When a user shares something, it doesn’t necessarily mean he believes it, Rand and Pennycook note. It seems that he’s mostly trying to impress his followers and entertain them. Social media is, of course, optimized for engagement, not truth, and the impulse to be the first to tweet or retweet an item prevents many users from judging its accuracy beforehand. These findings counter the common view that we’ve entered a “post-truth” vortex in which people don’t care whether something is true or not. Most people do care, but tweet garbage anyway. Many of us have been known to commit this sin. Raise your hand if you’ve ever tweeted a bit of fakery that you shouldn’t have.

If people are sincere about wanting to share accurate information—and if nudging them toward accuracy puts them on a course to share more quality information—we might be inspired to think that the struggle against misinformation isn’t hopeless. Both Twitter and Facebook now label and suppress what they consider to be misleading messages, actually booting Trump from their services. But the labeling has only met with a modicum of success. One unintended consequence of warning labels is that some users have come to interpret messages without labels as endorsed as true by the social media outlet. Sometimes you can’t win for losing.

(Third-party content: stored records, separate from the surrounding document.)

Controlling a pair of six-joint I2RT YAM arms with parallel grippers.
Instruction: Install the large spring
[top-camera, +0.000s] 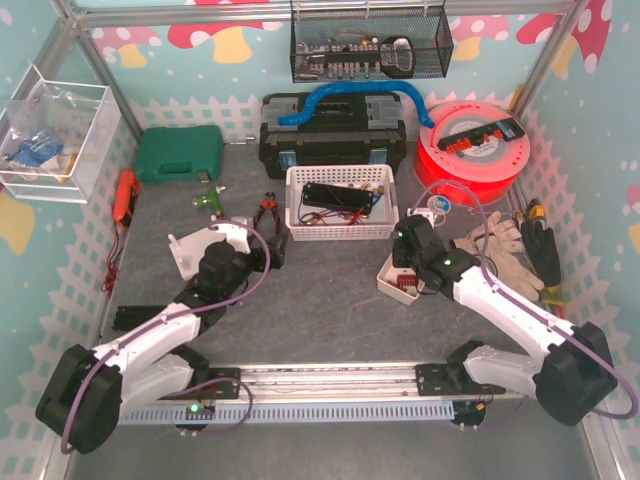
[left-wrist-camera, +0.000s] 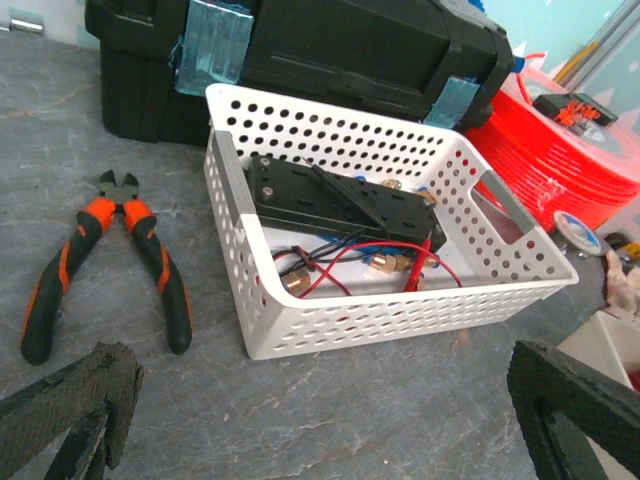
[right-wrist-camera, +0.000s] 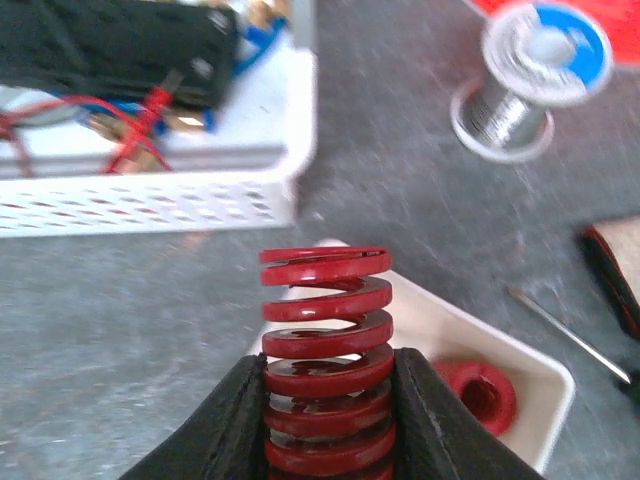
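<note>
Top view: right end effector (top-camera: 408, 262) over the small white tray (top-camera: 392, 284) on the surface; left end effector (top-camera: 262, 255) points toward the white basket (top-camera: 340, 228). Left wrist view: left fingers (left-wrist-camera: 70, 395) wide apart and empty, pliers (left-wrist-camera: 110, 255) beside the basket. Right wrist view: right fingers (right-wrist-camera: 225, 420) clamped on the large spring (right-wrist-camera: 325, 340), held upright above the tray; a smaller red coil (right-wrist-camera: 480, 392) lies inside. Judgement: pick done, transfer next. The spring must clear the tray and its axis align with its seat, which I cannot identify.

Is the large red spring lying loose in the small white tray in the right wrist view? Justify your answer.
No: the right gripper clamps the red spring between its fingers, so it is not lying in the white tray.
</note>
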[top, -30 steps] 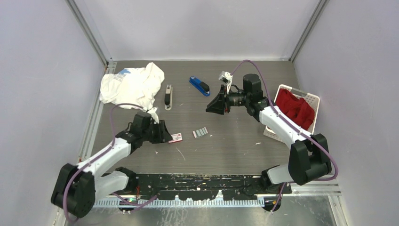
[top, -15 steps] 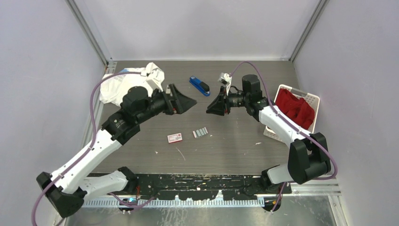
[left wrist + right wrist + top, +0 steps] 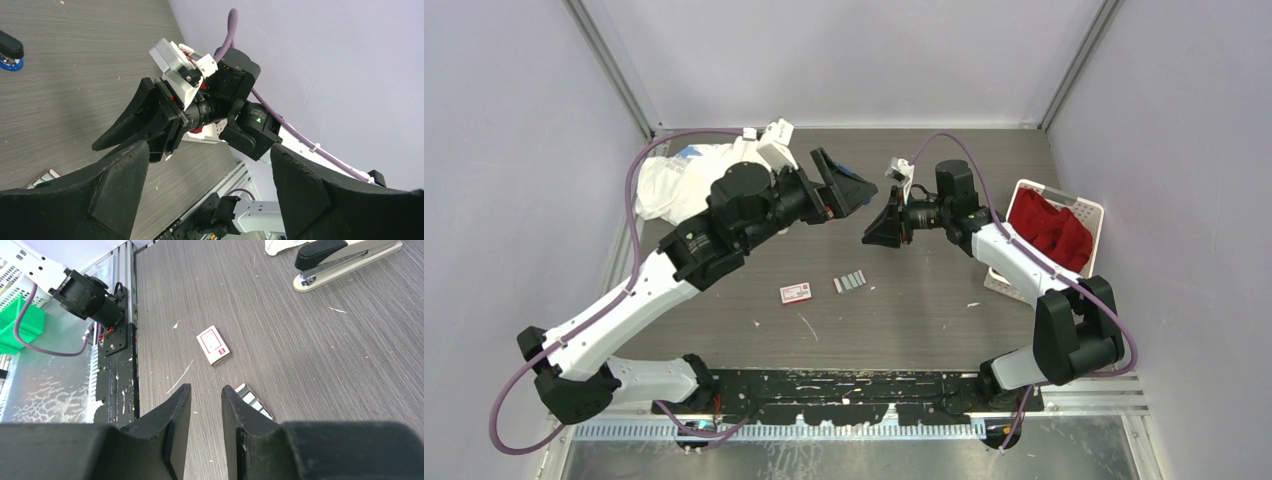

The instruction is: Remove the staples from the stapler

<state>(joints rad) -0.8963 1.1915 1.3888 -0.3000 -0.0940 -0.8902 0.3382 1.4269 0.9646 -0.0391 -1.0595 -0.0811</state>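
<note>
Top external view, near to far: loose staples (image 3: pixel 851 281) lie mid-table, a small box (image 3: pixel 796 293) just at their 9 o'clock; beyond them my right pincer (image 3: pixel 871 232) hangs empty, jaws a narrow slit apart, facing my left pincer (image 3: pixel 849 190), spread wide and empty near the blue stapler (image 3: pixel 10 52) at 12 o'clock. I judge that stapler is next: tip the left down and straddle its body squarely, keeping off the right pincer close by. Open tabletop (image 3: pixel 924 320) lies toward 6 o'clock; the basket (image 3: pixel 1089 207) bounds 3, the white cloth (image 3: pixel 674 185) 10.
</note>
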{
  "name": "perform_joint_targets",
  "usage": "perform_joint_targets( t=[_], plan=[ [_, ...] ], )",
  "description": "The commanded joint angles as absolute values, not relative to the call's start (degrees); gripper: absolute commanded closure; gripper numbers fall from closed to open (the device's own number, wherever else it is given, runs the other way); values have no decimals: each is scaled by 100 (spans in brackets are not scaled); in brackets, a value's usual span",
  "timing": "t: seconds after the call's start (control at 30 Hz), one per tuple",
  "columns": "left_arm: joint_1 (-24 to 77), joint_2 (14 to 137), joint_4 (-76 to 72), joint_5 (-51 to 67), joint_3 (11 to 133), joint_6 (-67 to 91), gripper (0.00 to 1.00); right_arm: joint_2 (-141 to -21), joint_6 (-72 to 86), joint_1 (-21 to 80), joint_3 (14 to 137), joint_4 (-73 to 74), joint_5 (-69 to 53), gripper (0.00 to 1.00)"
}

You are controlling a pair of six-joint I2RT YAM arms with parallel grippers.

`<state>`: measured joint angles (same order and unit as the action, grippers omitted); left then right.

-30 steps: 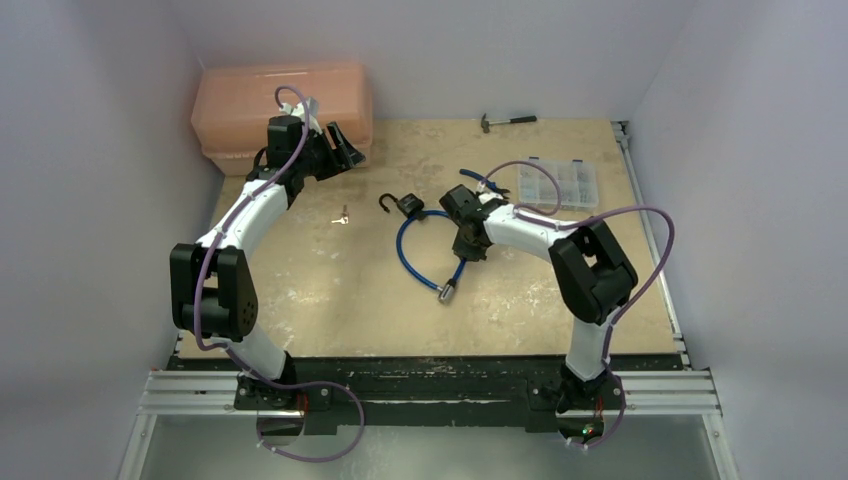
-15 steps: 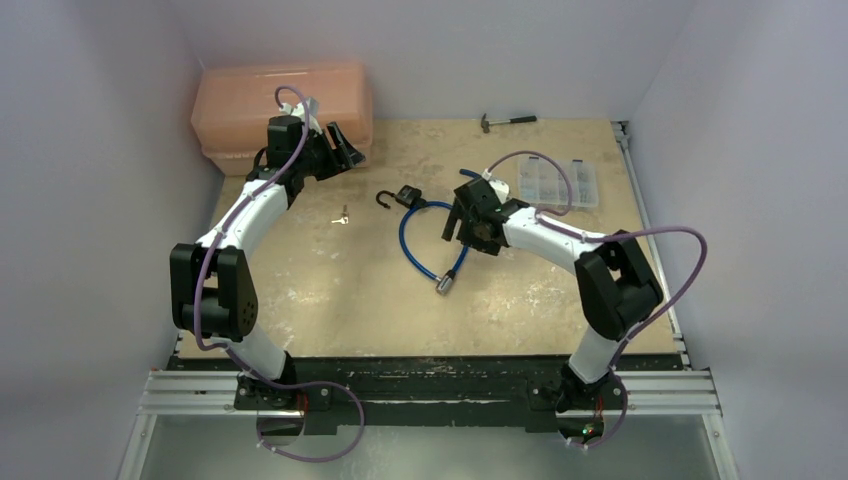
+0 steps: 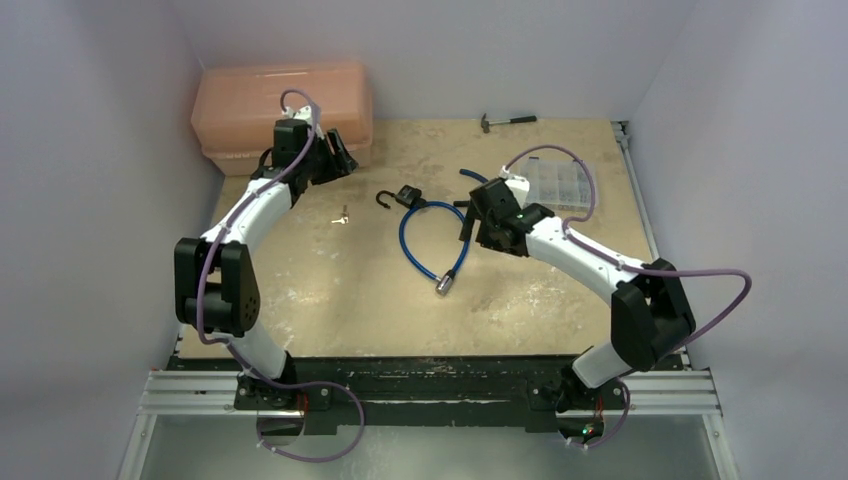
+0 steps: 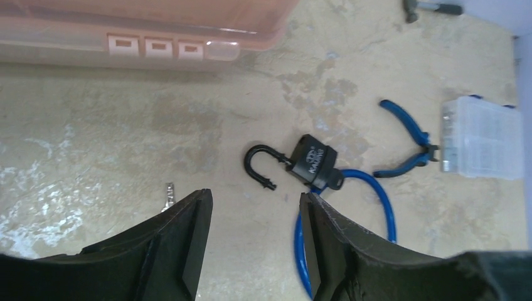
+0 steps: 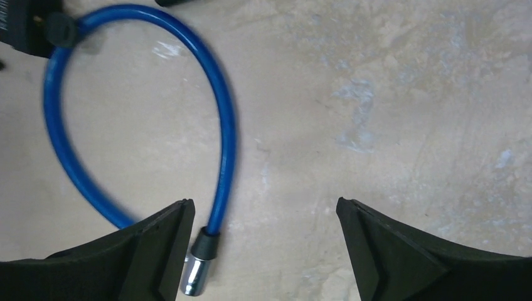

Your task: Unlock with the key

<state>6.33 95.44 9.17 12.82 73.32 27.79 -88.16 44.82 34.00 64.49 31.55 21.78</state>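
Key (image 4: pixel 335 182): black head sits at base of padlock (image 4: pixel 312 164), touching blue cable (image 5: pixel 227 125) | padlock: on table (image 3: pixel 320 300), shackle swung open | right gripper (image 5: pixel 263 210): jaws wide apart, empty, above cable's metal end (image 5: pixel 196 276) | left gripper (image 4: pixel 254 204): jaws apart, empty, near orange bin (image 4: pixel 125 25).
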Motion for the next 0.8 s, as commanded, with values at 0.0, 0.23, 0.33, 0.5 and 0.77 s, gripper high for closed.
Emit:
perform_joint_targets(
  t=[0.0,0.23,0.33,0.5,0.77],
  plan=[
    [995,9842,1424,291,7711,2255,44,-8455,4373,3401,5961,3194,2368,6],
    [1507,10564,2148,-514,8146,1885,45,-8118,4244,3401,5641,3089,2180,7],
    [1520,10928,2476,-654,8343,1835,45,-7866,4177,3401,5454,2967,2069,7],
    [1521,11339,2966,-960,8600,1723,40,-7618,3983,3400,5278,2942,2104,7],
    [1512,11621,3169,-1375,8678,1501,33,-7337,3823,3393,5212,2944,2167,6]
  ],
)
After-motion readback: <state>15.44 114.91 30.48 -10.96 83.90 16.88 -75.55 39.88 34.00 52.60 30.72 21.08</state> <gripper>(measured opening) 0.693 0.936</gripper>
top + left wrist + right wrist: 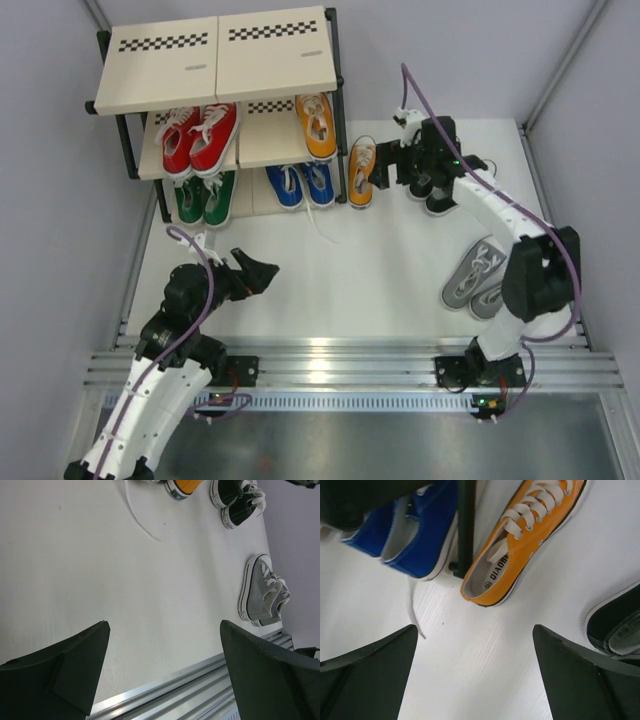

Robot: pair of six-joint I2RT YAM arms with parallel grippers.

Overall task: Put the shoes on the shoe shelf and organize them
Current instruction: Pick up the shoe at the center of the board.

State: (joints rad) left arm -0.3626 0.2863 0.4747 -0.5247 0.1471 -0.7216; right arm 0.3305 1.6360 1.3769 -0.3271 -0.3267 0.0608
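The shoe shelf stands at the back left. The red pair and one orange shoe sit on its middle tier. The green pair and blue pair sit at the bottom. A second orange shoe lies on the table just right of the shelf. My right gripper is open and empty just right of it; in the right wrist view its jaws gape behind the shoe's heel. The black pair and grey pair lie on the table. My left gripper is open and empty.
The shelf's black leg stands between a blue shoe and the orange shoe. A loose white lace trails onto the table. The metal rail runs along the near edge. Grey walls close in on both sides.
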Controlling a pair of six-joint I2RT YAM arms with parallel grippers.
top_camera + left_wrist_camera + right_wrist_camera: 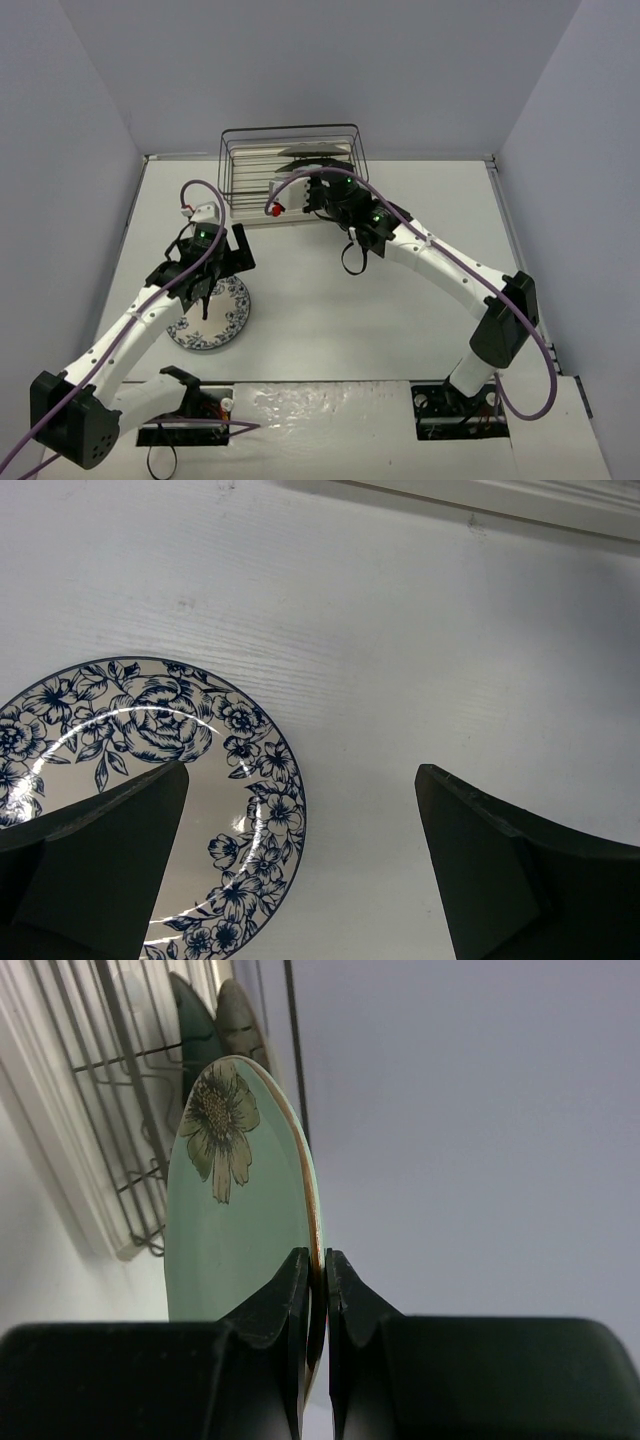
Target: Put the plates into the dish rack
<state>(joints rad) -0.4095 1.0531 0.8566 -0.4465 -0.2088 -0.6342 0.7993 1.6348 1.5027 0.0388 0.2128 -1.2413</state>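
Two plates are already stood on edge in the black wire dish rack (pixel 230 170) with its cream tray base: a dark teal plate (pixel 195 1025) and a grey plate (pixel 240 1020) beside it. The mint-green round plate with a flower (pixel 235 1230) is pinched by its rim between the closed fingers of the right gripper (pixel 318 1260) and is held upright close by the rack, not yet slotted in. The white round plate with the blue floral rim (pixel 150 730) is left lying flat on the white table (pixel 400 630), beneath the left gripper (pixel 302 770), whose jaws are spread wide and grip nothing. About half the loading is judged done.
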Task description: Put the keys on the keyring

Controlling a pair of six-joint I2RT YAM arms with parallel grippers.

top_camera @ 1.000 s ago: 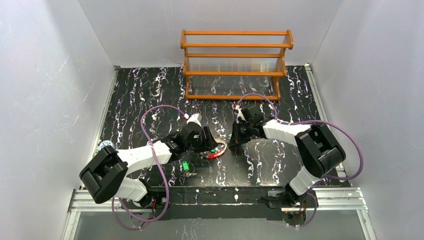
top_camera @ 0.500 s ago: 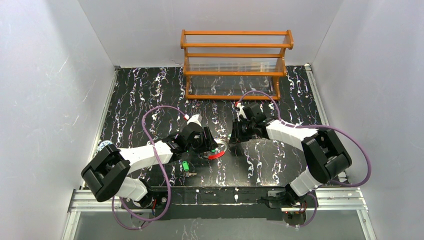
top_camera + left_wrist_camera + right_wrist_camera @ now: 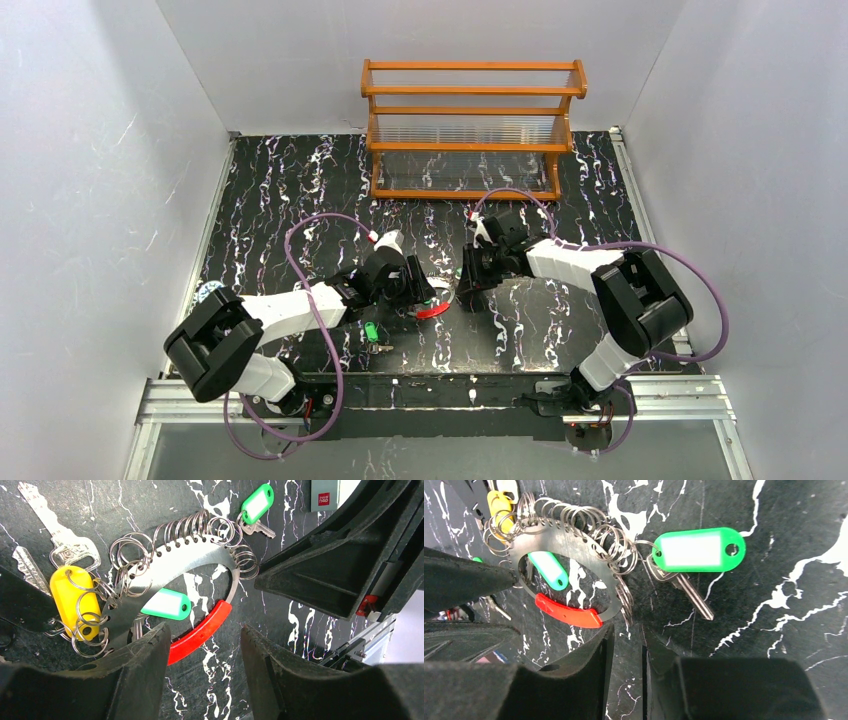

Instead of jawboning Facebook or accusing it of murder, the White House could consider asking, not commanding, social media companies to prod users into thinking before posting. Whatever strategies the White House ends up promoting to marginalize fake news—banning, “prebunking,” suspending, blocking, labeling, nudging, tweaking the algorithms—we’ve got to accept that there will always be a contingent who delight in writing, reading and sharing blatantly untrue material. To varying degrees, we all seem to be as attracted to the outrageously false as we are disappointed by the dullness and predictability of the true. Our psyches tend to burn brighter when stoked with the fantastic and astonishing. This can pose an insurmountable problem for reality-based journalists who learn how difficult it can be to compete with the fake stuff. Back in the 1920s and 1930s, a slang term arose to describe this kind of thinking. It was called “thobbery,” and was defined as the confident reasoning of a person who is not curious about verifying his results.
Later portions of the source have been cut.